| What you have to do |
From the entries below, copy out every line with "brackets" in it.

(Records contained in a dataset)
⟨

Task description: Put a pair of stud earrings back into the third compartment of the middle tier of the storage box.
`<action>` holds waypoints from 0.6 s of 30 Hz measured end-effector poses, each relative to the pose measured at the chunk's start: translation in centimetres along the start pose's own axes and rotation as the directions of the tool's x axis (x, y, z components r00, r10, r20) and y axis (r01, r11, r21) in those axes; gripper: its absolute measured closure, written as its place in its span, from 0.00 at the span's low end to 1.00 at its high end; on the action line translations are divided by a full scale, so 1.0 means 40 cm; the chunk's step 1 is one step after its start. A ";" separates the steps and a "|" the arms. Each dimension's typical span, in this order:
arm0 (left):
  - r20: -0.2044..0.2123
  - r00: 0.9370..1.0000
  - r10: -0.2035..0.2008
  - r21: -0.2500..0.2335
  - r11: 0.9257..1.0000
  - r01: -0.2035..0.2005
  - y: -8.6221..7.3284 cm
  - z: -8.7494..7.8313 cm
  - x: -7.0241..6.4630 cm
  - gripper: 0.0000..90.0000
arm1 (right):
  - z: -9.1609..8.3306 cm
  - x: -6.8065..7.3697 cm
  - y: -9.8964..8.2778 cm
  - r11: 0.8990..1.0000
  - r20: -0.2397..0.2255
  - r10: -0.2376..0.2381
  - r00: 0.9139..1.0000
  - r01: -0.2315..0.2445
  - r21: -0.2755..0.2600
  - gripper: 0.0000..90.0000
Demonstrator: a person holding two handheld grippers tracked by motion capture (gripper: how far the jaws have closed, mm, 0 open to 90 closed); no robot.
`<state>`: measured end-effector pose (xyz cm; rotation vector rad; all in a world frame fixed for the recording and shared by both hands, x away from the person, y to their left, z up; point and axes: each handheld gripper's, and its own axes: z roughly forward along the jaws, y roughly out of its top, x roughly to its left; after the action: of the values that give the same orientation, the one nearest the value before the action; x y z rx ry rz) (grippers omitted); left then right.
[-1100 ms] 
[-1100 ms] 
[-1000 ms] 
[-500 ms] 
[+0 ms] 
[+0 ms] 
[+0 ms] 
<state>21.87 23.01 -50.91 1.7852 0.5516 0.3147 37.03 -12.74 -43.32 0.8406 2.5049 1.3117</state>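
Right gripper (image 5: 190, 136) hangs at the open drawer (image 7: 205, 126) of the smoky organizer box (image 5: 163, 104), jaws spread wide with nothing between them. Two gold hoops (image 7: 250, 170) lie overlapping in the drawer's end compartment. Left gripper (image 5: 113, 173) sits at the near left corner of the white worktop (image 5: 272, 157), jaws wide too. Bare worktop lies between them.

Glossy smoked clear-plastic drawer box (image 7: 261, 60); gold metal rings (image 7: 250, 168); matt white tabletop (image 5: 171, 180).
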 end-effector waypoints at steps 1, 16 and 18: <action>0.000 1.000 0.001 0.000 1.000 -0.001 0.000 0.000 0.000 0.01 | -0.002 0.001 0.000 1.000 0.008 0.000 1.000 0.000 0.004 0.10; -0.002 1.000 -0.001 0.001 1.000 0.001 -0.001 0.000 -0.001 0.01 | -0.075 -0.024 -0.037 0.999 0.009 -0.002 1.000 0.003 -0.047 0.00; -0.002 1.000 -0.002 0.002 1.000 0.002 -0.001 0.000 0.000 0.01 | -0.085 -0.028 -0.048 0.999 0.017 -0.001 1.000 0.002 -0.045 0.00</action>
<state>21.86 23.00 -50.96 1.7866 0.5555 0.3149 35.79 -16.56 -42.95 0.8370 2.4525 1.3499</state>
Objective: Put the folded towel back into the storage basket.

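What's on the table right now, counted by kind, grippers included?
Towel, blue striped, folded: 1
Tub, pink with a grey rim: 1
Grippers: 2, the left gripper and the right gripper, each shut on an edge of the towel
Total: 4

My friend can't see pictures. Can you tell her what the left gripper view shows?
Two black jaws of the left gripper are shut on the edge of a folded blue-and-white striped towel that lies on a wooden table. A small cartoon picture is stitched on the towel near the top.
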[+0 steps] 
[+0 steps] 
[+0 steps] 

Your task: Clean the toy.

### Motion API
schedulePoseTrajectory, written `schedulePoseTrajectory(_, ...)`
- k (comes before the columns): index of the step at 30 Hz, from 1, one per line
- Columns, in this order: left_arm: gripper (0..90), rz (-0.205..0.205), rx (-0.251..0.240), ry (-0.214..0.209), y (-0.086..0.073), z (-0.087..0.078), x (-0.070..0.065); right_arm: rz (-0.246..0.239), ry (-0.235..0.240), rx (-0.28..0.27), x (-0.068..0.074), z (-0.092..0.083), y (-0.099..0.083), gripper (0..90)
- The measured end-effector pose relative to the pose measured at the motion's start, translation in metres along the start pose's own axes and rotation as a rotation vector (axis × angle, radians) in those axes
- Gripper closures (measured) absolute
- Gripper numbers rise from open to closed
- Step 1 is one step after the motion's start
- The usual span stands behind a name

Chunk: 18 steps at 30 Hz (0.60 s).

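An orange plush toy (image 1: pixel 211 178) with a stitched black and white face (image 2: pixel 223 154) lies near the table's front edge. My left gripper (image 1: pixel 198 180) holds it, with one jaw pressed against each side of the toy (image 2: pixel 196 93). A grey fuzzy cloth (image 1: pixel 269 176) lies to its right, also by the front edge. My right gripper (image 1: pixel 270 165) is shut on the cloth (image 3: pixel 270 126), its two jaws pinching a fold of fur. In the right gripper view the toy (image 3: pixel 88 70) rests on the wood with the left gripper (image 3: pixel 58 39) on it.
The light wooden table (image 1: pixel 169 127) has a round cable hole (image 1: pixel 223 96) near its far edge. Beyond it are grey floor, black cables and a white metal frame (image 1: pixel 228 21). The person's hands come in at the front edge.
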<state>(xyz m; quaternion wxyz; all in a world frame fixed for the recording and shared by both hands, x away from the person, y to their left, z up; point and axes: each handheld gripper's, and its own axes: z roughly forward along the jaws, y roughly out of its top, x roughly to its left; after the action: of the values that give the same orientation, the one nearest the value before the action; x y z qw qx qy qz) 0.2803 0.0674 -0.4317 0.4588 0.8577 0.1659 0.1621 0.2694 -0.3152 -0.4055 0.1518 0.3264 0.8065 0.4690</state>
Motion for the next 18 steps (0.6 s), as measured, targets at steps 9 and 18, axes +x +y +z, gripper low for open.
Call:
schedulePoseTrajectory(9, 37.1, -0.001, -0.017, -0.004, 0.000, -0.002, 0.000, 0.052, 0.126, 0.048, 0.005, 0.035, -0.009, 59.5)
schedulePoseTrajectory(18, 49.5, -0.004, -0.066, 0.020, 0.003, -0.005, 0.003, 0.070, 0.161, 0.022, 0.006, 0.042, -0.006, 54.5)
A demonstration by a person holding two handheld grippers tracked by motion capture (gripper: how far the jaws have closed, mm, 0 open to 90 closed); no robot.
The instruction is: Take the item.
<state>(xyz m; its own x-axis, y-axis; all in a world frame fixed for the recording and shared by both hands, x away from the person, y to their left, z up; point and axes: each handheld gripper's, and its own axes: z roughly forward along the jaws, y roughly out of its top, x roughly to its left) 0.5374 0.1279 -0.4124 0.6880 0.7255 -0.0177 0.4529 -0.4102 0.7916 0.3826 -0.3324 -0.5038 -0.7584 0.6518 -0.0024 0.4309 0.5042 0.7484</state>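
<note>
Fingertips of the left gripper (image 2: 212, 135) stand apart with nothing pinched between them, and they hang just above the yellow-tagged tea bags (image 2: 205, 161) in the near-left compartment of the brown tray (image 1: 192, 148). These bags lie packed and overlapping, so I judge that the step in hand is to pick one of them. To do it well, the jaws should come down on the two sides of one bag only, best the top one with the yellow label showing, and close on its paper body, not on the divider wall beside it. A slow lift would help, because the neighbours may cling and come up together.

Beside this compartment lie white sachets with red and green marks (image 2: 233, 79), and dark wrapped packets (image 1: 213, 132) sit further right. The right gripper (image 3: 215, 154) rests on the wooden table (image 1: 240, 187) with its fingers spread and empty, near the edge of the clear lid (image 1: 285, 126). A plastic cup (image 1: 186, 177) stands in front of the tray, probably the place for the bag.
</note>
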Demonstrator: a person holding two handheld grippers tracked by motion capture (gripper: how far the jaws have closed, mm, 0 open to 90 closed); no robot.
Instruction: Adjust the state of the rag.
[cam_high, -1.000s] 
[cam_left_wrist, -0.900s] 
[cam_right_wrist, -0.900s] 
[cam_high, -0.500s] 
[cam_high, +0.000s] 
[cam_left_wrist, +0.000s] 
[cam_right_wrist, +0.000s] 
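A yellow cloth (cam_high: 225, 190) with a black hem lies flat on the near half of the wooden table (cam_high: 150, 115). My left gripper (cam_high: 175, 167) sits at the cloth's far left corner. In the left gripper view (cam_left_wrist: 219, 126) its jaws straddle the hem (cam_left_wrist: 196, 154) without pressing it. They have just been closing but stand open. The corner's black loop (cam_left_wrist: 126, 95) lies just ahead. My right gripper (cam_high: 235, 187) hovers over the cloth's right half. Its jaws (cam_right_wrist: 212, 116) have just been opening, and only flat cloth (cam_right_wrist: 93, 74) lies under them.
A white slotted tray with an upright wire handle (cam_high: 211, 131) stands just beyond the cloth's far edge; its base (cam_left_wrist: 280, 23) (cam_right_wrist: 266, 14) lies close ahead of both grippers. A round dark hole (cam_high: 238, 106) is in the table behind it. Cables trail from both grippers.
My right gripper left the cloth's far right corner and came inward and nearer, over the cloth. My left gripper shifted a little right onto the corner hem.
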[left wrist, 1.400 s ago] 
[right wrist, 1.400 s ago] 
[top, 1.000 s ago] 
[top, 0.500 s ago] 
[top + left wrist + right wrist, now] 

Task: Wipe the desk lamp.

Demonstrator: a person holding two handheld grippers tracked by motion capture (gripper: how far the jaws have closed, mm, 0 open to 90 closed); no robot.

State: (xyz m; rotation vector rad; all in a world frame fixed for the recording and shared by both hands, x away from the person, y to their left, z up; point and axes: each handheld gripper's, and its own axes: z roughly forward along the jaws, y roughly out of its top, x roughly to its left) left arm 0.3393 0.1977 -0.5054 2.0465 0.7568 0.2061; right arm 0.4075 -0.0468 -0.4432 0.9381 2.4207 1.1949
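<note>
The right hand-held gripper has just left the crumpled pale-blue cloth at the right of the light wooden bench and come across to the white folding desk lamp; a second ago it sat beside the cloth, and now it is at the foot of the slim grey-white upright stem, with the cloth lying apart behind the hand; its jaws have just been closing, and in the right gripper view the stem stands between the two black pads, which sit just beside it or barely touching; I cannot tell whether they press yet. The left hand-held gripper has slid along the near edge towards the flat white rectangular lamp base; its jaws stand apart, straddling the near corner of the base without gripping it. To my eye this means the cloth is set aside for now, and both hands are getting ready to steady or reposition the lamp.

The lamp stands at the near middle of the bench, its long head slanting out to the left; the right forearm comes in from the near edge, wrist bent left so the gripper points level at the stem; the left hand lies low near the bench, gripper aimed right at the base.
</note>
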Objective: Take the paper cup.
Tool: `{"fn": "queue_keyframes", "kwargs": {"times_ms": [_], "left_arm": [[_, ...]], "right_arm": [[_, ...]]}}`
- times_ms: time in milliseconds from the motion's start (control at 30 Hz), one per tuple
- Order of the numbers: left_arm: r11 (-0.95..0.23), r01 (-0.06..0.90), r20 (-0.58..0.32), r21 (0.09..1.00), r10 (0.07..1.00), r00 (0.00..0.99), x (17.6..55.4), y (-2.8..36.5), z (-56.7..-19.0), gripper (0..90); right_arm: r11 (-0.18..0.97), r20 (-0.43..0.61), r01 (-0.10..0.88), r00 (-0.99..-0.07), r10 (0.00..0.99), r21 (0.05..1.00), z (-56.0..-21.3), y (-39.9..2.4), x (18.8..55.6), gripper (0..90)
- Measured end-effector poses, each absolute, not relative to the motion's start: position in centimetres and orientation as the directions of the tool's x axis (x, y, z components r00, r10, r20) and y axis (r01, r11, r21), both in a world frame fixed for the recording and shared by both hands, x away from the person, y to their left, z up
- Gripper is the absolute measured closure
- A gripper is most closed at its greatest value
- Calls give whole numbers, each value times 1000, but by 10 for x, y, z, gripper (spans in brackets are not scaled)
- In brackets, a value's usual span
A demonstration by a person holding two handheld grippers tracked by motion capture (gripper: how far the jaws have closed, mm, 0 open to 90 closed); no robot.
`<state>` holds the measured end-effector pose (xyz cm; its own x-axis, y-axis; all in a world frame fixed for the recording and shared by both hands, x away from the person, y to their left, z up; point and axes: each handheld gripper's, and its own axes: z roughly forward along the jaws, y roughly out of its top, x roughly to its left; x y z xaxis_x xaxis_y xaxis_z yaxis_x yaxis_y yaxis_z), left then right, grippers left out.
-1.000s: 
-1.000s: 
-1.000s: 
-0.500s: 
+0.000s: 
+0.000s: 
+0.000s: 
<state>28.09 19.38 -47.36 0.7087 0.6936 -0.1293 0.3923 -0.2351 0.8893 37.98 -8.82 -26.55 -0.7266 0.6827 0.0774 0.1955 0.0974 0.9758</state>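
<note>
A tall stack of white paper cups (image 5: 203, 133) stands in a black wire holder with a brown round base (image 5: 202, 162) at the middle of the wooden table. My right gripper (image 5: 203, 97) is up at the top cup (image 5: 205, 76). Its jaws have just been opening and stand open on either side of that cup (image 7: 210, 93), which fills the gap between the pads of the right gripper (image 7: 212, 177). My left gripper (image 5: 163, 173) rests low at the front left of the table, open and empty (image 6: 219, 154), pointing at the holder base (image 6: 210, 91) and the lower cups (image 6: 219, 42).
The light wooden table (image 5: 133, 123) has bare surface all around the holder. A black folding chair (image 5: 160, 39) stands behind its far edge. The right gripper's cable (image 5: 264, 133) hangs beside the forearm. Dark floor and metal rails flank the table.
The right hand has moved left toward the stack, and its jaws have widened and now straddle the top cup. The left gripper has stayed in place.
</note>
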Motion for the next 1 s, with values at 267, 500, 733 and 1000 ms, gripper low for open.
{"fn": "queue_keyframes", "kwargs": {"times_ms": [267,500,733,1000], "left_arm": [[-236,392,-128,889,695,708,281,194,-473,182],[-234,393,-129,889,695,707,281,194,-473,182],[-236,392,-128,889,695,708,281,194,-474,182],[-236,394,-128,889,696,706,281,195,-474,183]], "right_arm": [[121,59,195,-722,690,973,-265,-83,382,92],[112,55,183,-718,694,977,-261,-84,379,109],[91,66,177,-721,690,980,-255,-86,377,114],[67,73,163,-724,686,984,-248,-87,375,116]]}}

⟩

| Result |
- Calls give whole numbers, each value times 1000, but by 10 for x, y, z, gripper (spans in brackets are not scaled)
- In brackets, a value's usual span

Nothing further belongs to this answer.